The SCBC is a powerful tool to resolve the functional heterogeneity of cancer cells. It has the capacity to extract a comprehensive picture of the signal transduction network from single tumor cells and thus provides insight into the effect of targeted therapies on protein signaling networks. We will demonstrate this point through applying the SCBCs to investigate three isogenic cell lines of glioblastoma multiforme (GBM).

The cancer cell population is highly heterogeneous with high-amplitude fluctuation at the single cell level, which in turn grants the robustness of the entire population. The concept that a stable population existing in the presence of random fluctuations is reminiscent of many physical systems that are successfully understood using statistical physics. Thus, tools derived from that field can probably be applied to using fluctuations to determine the nature of signaling networks. In the second part of the thesis, we will focus on such a case to use thermodynamics-motivated principles to understand cancer cell hypoxia, where single cell proteomics assays coupled with a quantitative version of Le Chatelier's principle derived from statistical mechanics yield detailed and surprising predictions, which were found to be correct in both cell line and primary tumor model.

The third part of the thesis demonstrates the application of this technology in the preclinical cancer research to study the GBM cancer cell resistance to molecular targeted therapy.
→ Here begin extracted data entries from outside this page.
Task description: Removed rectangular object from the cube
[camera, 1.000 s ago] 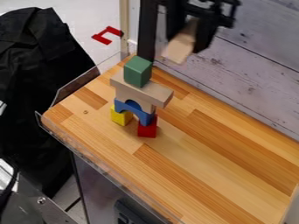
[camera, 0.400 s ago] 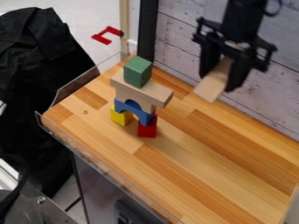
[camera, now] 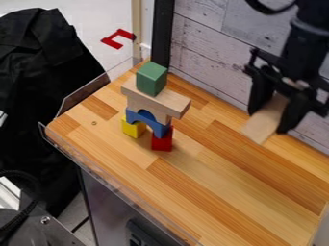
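Note:
My gripper point(camera: 269, 120) hangs over the right rear part of the table, to the right of the block stack. It is shut on a flat rectangular wooden block point(camera: 266, 120), which slants down to the left between the fingers. In the stack, a green cube point(camera: 151, 79) sits on top of a long wooden plank point(camera: 156, 99). Beneath the plank is a light wooden arch point(camera: 146, 106), resting on a blue arch point(camera: 148, 122). A yellow block point(camera: 133, 127) and a red block point(camera: 162, 140) hold up the blue arch.
The wooden table point(camera: 212, 178) has a clear low guard point(camera: 90, 91) along its left edges. A whitewashed plank wall point(camera: 212, 57) stands behind, close to the gripper. Black cloth point(camera: 45, 96) lies off the table at left.
My gripper has moved right and down in the view, carrying the flat wooden block from behind the stack to the table's right rear. The stack has not moved.

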Tool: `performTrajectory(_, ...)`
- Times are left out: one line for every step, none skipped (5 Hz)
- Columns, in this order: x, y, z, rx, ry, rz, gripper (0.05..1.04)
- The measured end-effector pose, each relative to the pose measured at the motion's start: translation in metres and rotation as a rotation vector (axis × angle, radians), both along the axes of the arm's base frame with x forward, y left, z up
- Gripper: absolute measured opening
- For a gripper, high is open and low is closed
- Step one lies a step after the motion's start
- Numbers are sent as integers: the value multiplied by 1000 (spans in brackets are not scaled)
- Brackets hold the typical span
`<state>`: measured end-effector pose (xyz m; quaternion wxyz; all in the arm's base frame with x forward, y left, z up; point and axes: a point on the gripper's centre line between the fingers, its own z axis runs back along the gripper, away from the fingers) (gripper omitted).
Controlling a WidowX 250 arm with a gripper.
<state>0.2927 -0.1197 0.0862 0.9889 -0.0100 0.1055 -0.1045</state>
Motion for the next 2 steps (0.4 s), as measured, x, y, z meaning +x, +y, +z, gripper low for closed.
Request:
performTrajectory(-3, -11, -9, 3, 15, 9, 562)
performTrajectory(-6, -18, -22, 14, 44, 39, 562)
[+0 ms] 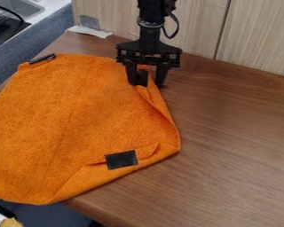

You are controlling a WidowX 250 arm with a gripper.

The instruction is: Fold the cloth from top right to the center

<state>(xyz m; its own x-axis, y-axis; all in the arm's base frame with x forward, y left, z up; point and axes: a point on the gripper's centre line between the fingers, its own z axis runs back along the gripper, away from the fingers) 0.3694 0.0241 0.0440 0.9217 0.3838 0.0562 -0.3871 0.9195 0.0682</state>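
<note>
A brown wood-grain counter (239, 124) spans much of the view, below pale panelling (257, 40) that has a dark vertical seam. The large orange cloth (67, 115) lies across the counter's left side, its lower left part reaching past the near edge. Its right margin is turned inward in a narrow fold (159, 108), and the lower right margin is folded over too, rumpled near the right corner. A blue-grey fabric surface (11, 60) lies beyond the counter at the left.

The black robot arm (149, 26) hangs from the top edge, its end effector (147, 84) down at the cloth's upper right corner. Its 2 fingers stand spread, with orange cloth between them; a small dark piece also shows there, perhaps a patch on the cloth.

A metal sink (23, 6) is at the upper left. A black square patch (121, 160) sits on the lower right fold, and a thin black strip (42, 58) marks the upper left corner.
</note>
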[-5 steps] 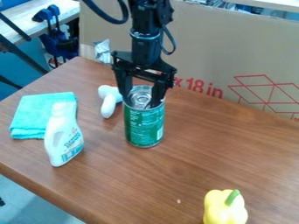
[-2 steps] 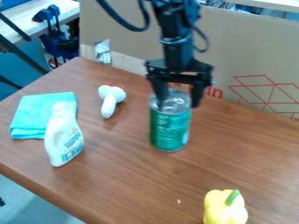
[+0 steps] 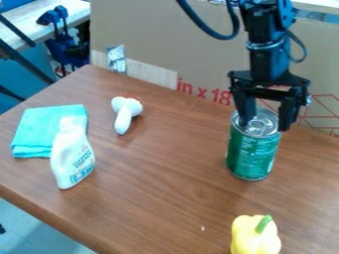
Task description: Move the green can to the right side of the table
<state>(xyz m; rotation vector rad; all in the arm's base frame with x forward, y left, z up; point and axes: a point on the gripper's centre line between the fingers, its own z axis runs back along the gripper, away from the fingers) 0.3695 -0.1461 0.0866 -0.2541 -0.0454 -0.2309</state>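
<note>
Brown wooden table [image 3: 169, 198] against a cardboard sheet [image 3: 162, 37] (red-printed)

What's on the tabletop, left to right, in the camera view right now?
Folded turquoise cloth → white bottle → white T-shaped thing → green can with the jaws at its top.

Robot arm [image 3: 267, 64], displaying black segments.
A pale ring [image 3: 265, 46] is banding it; dark cables [image 3: 218, 36] are looping outward.
</note>
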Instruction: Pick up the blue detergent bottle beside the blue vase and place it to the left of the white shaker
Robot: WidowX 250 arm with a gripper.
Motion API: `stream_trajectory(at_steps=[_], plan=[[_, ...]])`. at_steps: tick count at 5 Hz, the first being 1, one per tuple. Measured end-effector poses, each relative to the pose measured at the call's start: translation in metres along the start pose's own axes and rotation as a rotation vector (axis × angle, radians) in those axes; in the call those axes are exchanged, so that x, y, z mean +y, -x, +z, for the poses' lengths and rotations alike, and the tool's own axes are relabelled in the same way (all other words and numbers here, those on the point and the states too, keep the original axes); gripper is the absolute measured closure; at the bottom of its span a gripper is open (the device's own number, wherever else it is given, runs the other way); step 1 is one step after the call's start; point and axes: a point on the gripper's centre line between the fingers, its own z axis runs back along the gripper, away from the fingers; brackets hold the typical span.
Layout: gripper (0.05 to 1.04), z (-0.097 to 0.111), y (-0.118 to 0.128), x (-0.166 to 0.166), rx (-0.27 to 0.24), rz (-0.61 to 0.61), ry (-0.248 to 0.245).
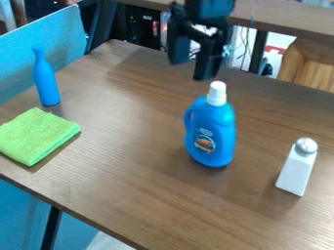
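At the top centre of the camera view hangs the black gripper (190, 69), its two fingers apart and nothing between them. It is above and slightly behind a blue detergent bottle (212, 129) with a white cap, which stands upright on the table. To the right of that bottle is a white shaker (297, 171) with a silver top. A slim blue bottle (46, 82) stands upright at the left, and a folded green cloth (38, 135) lies in front of it.
The brown wooden table (130, 195) has its front edge running diagonally at the lower left. A blue panel (52, 39) rises beyond the left edge. Cables and a wooden box (310, 63) are behind the table.
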Motion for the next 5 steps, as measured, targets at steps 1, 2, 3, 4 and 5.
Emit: stream_trajectory(at_steps=[1, 2, 3, 4, 5], plan=[[0.08, 0.013, 0.028, 0.014, -0.027, 0.05, -0.018], [0.082, 0.001, 0.06, 0.049, 0.041, 0.167, -0.076], [0.082, -0.037, 0.096, 0.085, 0.171, 0.232, -0.118], [0.082, -0.042, 0.124, 0.125, 0.135, 0.275, -0.112], [0.082, -0.043, 0.143, 0.142, 0.096, 0.345, -0.061]])
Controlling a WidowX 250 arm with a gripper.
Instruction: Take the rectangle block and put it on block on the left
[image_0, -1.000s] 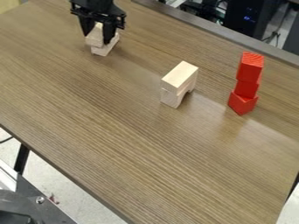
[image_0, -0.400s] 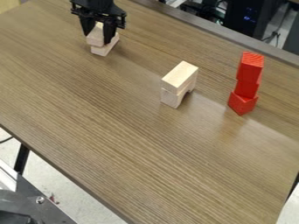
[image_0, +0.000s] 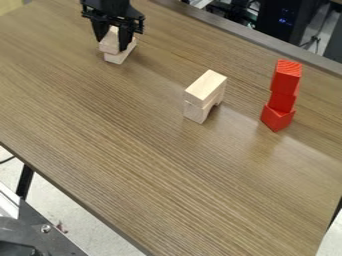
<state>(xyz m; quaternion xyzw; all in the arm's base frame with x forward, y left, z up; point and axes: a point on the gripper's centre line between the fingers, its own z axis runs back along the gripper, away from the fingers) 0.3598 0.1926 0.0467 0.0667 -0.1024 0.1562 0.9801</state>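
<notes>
With the end effector (image_0: 111, 44) over the upper left of the worktop (image_0: 133, 160), set narrow about the rectangular block (image_0: 109, 46) and seemingly gripping it by both sides; apparently resting that block on top of the lower block (image_0: 115, 58), not squarely but toward the left, with a slight overhang; probably at the placing step, near completion, with only release and retreat to come; liable to tip or slide the upper piece off on opening, from too little support beneath it; liable also to drag it askew, through uneven release or rubbing on the way up; likewise apt to shove both along the smooth surface, by pressing down too hard; best opened gently and raised straight; farther off, well apart, to be kept clear of: the pale stack (image_0: 206, 95), made of two pieces, with an arch below; farther still, the red stack (image_0: 282, 95), three pieces tall, slim and unevenly aligned, easily toppled by a wide, low swing of the arm (image_0: 110, 7).
</notes>
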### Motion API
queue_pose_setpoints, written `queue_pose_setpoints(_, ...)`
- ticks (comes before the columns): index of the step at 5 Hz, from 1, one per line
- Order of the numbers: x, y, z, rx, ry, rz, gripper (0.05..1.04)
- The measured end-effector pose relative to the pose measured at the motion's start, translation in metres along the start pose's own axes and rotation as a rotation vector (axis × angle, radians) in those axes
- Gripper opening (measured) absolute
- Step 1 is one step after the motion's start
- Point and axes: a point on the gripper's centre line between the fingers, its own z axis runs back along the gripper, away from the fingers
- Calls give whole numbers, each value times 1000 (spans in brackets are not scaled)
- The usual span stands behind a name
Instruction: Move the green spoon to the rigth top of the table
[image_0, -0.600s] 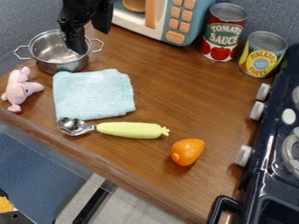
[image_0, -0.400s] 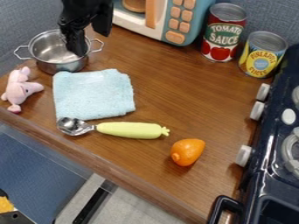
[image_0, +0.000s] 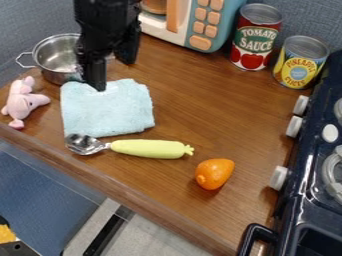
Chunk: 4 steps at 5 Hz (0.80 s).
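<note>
Claw (image_0: 113, 75) wide, jaws apart, nr towel's (image_0: 107, 111) far edge; green spoon (image_0: 137, 148) lies cam side of claw, just past towel. Handle (image_0: 160, 149) prob stiff, light, bit slick; metal head (image_0: 83, 144) prob heavier, so pinch across handle nr head end

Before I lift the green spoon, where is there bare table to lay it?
The widest bare patch lies between blue cloth and stove, with the cans behind and the orange toy in front. A narrower strip separates spoon and table's front edge. Pot, cloth and pink toy crowd the left.
</note>
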Motion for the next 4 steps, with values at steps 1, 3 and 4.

Physical approaches to anticipate therapy resistance and to identify effective therapy combinations will be discussed in detail. Our approach is based upon elucidating the signaling coordination within the phosphoprotein signaling pathways that are hyperactivated in human GBMs, and interrogating how that coordination responds to the perturbation of targeted inhibitor. Strongly coupled protein-protein interactions constitute most signaling cascades. A physical analogy of such a system is the strongly coupled atom-atom interactions in a crystal lattice. Similar to decomposing the atomic interactions into a series of independent normal vibrational modes, a simplified picture of signaling network coordination can also be achieved by diagonalizing protein-protein correlation or covariance matrices to decompose the pairwise correlative interactions into a set of distinct linear combinations of signaling proteins (i.e. independent signaling modes). By doing so, two independent signaling modes – one associated with mTOR signaling and a second associated with ERK/Src signaling have been resolved, which in turn allow us to anticipate resistance, and to design combination therapies that are effective, as well as identify those therapies and therapy combinations that will be ineffective. We validated our predictions in mouse tumor models and all predictions were borne out.

In the last part, some preliminary results about the clinical translation of single-cell proteomics chips will be presented. The successful demonstration of our work on human-derived xenografts provides the rationale to extend our current work into the clinic. It will enable us to interrogate GBM tumor samples in a way that could potentially yield a straightforward, rapid interpretation so that we can give therapeutic guidance to the attending physicians within a clinical relevant time scale. The technical challenges of the clinical translation will be presented and our solutions to address the challenges will be discussed as well. A clinical case study will then follow, where some preliminary data collected from a pediatric GBM patient bearing an EGFR amplified tumor will be presented to demonstrate the general protocol and the workflow of the proposed clinical studies.